L’opera simbolo dei Pink Floyd; divenuta, negli anni, il manifesto di denuncia sociale per eccellenza di Roger Waters, torna a far parlare di sé a pochi giorni dal suo quarantesimo anniversario. Parliamo di uno dei dischi principali nella carriera artistica dei Floyd. Un album passato alla storia per la perfezione con cui sono state affrontante tematiche delicate, intense e, di per sé, fortemente delicate per l’epoca. The Wall si è rivelato il capolavoro di Roger Waters, talmente immenso da gravare ancora sulla coscienza dello stesso bassista, più volte segnato dalla gravità e dall’introspezione con cui, all’interno dell’album, vengono trattate tematiche strettamente personali.
Il documentario del 2014 su The Wall squarcia definitivamente i tormenti più intimi di Waters, aprendo diversi spunti di riflessione sugli argomenti chiave dell’opera. Le sofferenze innescate dalla guerra, le perversioni che hanno inviso la società e; ovviamente, la prematura morte del padre ad Anzio, il 22 gennaio del 1944, che gli impedì di conoscerlo, tema ricorrente all’interno dell’intera opera autoriale dei Pink Floyd.
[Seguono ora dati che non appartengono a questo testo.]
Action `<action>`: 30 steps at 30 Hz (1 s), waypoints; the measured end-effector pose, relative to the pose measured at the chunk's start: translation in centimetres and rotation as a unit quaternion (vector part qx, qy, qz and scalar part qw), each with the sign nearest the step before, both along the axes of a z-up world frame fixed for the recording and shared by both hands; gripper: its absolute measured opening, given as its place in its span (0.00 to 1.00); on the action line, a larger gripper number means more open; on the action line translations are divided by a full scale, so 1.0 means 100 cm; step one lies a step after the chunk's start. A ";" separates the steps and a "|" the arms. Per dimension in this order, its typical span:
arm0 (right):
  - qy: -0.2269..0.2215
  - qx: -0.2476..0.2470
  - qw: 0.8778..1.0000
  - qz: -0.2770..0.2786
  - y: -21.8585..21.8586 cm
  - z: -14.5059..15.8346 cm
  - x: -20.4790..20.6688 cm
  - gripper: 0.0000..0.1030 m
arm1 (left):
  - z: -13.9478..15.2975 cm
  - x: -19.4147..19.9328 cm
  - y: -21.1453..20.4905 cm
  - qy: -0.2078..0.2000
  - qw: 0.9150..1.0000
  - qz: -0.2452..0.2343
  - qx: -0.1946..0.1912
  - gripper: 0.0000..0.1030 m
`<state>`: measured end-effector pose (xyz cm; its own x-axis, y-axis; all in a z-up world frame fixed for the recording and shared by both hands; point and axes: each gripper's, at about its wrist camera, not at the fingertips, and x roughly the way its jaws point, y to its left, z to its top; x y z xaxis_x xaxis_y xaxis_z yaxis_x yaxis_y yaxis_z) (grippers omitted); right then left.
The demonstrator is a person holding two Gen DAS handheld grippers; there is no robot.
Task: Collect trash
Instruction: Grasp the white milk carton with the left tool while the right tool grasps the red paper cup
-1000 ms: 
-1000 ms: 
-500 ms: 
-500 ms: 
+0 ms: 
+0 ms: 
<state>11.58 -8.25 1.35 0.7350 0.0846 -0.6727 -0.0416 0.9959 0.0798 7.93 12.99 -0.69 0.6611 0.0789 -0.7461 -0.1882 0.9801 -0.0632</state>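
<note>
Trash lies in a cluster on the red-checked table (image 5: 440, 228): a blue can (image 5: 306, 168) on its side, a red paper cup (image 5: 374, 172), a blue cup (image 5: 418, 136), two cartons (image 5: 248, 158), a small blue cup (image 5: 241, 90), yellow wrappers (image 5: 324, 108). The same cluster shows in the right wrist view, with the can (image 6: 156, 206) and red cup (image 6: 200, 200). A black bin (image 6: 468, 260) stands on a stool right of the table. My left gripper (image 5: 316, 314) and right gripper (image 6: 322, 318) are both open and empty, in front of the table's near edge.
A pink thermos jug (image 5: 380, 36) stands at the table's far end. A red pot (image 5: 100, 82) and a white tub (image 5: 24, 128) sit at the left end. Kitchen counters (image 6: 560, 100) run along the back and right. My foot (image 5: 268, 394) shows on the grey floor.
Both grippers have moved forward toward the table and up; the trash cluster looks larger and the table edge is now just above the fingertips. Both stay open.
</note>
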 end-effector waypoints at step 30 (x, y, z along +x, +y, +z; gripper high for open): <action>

Le confessioni di Roger Waters
Nel corso di un’intervista, Roger Waters spiega il processo psicologico che l’ha portato a mettere le proprie emozioni completamente a nudo, in favore di un pezzo d’arte inequiparabile. “The Wall parla di me, della mia visione dell’amore, della politica e della realtà in cui è immerso il mondo. Non ho avuto difficoltà ad essere sincero. Esternare così tanti sentimenti mi ha fatto sentire una persona nuova”.
Successivamente, Roger spalanca una finestra sulla perdita del padre: “Harry Shindler è un uomo inglese che, ad oggi, vive da qualche parte sulle coste adriatiche. Un giorno è stato intervistato dalla televisione italiana in merito alla scomparsa di mio padre; poi è entrato in contatto con me e da allora siamo diventati molto amici. Ho seguito i suoi consigli, ho visitato il luogo in cui mio padre perse la vita per chiudere definitivamente i conti con il passato. Credo abbia funzionato”.
“le Guerre Mondiali mi hanno portato con sé mio padre e mio nonno. I fantasmi con cui combatto da sempre continueranno a perseguitarmi. Non vincerò mai il dolore della perdita. È per questo che sono un pacifista convinto. La guerra in Vietnam ha ucciso più di 70.000 persone tra gli americani. Il Vietnam stesso ha subito perdite ben più gravi. Anche le generazioni più moderne ne stanno risentendo. Il mondo continuerà a soffrire a causa di tali orrori se viviamo in un paradigma malinformato. Riversare la mia rabbia nelle canzoni, soprattutto nei testi, mi è servito a razionalizzare il dolore”.